EXERCISE OBJECTIVE |
Report each line of the records where "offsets" occurs.

DATA TO USE |
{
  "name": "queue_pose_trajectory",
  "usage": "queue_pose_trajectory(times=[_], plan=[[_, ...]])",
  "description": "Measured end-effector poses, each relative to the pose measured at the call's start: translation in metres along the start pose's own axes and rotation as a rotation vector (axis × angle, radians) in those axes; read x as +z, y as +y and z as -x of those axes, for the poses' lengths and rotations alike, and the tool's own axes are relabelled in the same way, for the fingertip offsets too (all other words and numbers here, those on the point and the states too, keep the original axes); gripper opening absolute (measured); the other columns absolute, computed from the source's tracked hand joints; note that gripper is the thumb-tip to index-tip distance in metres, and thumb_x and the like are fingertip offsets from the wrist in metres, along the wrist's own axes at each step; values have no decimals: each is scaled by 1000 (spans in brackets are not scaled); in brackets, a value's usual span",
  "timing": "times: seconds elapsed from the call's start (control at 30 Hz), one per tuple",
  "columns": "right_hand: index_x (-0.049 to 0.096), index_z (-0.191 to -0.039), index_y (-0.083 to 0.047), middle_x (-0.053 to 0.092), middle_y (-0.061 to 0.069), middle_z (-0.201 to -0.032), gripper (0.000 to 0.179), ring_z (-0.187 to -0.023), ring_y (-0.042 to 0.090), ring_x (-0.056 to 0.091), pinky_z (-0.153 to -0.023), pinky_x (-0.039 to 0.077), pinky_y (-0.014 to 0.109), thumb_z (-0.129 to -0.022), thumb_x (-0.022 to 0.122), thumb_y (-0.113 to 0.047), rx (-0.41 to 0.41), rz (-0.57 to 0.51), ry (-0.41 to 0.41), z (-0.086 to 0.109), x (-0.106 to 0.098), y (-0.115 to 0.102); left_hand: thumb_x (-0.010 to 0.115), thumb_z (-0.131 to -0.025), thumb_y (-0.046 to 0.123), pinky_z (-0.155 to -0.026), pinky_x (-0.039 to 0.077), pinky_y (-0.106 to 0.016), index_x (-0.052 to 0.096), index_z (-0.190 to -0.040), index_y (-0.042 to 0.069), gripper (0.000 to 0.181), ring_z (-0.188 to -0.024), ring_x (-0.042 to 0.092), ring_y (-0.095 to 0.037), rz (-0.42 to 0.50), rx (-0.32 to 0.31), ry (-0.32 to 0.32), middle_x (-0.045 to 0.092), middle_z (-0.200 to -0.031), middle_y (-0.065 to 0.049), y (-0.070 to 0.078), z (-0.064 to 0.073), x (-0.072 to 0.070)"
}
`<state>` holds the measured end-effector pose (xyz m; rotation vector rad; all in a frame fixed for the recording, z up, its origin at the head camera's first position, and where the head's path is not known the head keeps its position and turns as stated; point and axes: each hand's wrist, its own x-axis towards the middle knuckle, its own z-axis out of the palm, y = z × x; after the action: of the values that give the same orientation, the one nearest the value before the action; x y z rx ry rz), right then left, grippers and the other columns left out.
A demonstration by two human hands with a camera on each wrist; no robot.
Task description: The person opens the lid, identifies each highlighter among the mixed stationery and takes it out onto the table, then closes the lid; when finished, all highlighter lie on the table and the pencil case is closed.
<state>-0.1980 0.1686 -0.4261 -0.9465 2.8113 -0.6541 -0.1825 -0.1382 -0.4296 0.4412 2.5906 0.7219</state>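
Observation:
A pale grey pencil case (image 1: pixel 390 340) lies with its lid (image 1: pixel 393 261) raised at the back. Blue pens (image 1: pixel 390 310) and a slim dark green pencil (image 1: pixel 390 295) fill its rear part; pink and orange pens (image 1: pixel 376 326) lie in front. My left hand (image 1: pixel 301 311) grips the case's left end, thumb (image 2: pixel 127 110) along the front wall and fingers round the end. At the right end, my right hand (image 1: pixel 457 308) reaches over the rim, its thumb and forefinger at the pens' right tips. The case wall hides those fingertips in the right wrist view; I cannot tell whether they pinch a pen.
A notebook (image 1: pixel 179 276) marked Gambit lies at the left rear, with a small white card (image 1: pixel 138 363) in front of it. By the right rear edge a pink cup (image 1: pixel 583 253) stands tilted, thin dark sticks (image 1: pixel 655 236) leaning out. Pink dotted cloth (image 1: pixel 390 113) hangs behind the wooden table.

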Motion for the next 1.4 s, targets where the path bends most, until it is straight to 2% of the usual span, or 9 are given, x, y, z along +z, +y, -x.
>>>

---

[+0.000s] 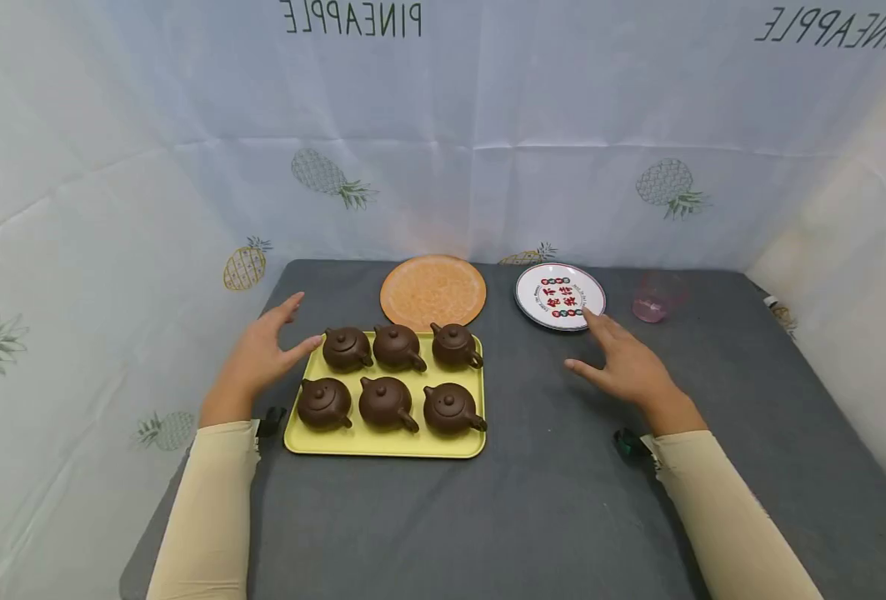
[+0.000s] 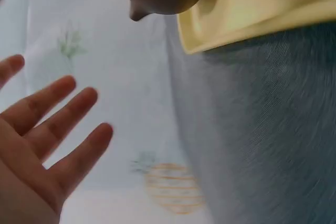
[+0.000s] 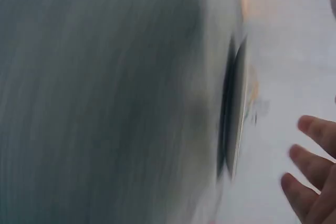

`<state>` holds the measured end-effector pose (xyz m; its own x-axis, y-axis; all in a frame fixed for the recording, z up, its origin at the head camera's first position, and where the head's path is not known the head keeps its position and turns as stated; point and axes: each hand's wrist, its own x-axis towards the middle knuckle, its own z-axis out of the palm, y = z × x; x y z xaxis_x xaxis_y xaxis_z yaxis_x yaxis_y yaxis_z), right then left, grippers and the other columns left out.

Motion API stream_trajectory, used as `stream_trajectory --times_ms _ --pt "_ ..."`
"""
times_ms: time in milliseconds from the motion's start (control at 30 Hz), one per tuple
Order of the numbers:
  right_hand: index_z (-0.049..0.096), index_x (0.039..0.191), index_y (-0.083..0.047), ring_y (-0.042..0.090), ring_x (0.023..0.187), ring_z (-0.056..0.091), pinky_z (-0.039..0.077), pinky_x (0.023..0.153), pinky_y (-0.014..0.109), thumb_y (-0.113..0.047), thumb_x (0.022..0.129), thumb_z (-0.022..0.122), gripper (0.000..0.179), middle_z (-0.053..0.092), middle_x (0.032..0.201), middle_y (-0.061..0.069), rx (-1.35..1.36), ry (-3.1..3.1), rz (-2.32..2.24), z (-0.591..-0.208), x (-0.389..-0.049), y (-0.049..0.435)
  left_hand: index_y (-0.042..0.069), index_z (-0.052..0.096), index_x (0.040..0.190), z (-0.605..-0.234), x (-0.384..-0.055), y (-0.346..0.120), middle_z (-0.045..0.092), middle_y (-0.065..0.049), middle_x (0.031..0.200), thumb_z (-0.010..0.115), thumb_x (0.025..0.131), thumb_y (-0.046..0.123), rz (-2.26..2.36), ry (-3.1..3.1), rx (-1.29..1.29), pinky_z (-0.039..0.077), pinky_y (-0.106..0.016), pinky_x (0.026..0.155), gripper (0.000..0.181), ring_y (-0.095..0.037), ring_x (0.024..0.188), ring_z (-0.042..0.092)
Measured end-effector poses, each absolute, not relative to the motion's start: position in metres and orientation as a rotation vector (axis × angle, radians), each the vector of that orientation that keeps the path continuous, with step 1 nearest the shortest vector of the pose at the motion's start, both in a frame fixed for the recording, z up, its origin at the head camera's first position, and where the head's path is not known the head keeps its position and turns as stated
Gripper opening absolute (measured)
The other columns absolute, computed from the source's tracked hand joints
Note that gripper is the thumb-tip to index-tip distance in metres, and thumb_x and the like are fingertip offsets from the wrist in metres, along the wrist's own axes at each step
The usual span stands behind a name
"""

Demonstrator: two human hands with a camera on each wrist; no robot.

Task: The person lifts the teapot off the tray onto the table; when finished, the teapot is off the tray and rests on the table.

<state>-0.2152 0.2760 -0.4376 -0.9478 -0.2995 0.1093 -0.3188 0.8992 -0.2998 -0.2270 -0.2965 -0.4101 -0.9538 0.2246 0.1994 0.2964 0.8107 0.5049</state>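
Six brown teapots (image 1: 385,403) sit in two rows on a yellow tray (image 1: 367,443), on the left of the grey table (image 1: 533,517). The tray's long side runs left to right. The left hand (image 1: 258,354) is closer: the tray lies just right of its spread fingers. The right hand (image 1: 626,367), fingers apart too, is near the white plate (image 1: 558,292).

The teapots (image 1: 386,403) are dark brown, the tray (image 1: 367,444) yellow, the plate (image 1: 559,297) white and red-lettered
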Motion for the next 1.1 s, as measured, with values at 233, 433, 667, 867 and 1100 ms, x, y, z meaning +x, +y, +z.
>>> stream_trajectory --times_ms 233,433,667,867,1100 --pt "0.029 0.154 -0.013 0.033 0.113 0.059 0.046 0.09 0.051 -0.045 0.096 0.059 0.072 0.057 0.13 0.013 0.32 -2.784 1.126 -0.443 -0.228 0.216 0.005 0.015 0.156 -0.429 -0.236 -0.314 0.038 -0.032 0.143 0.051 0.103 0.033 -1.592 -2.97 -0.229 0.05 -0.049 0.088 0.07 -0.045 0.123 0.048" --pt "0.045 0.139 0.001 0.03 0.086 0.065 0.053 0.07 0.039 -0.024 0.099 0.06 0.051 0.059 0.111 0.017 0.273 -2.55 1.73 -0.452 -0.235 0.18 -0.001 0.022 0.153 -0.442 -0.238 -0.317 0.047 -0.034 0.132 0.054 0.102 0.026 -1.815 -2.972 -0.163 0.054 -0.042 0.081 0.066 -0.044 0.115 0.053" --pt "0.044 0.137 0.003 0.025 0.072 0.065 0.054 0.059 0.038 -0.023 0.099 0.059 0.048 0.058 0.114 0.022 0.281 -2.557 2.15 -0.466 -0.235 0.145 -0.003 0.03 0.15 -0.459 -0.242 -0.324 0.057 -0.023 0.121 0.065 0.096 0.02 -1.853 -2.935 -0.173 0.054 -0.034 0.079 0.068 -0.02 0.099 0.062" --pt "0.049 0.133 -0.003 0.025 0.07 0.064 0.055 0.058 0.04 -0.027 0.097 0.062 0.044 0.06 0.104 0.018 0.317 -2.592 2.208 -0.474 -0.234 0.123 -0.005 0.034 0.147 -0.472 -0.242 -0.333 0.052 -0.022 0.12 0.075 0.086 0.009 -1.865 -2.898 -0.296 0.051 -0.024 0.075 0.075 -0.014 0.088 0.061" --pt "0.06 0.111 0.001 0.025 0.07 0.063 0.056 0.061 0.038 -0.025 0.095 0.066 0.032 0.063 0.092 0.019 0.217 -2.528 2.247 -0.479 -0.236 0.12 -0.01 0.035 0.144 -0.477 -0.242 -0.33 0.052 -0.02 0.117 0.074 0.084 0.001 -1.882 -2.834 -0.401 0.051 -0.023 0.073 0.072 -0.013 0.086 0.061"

ANSWER SECTION |
  "description": "Measured end-effector poses, each relative to the pose measured at the call's start: translation in metres along the start pose's own axes and rotation as a rotation vector (axis × angle, radians) in those axes; read x as +z, y as +y and z as -x of those axes, for the poses' lengths and rotations alike, and the tool's own axes are relabelled in the same way, for the fingertip offsets too (all other words and numbers here, those on the point and the states too, keep the original axes); gripper opening absolute (measured); the other columns absolute, computed from the source's tracked hand joints; note that gripper is the thumb-tip to index-tip distance in metres, and thumb_x and the like are fingertip offsets from the wrist in metres, along the wrist's own axes at each step; values have no decimals: each is scaled by 1000 (spans in brackets are not scaled); in brackets, a value's usual span",
Note that gripper is the thumb-tip to index-tip distance in metres, and thumb_x and the like are fingertip offsets from the wrist in metres, along the wrist's own axes at each step

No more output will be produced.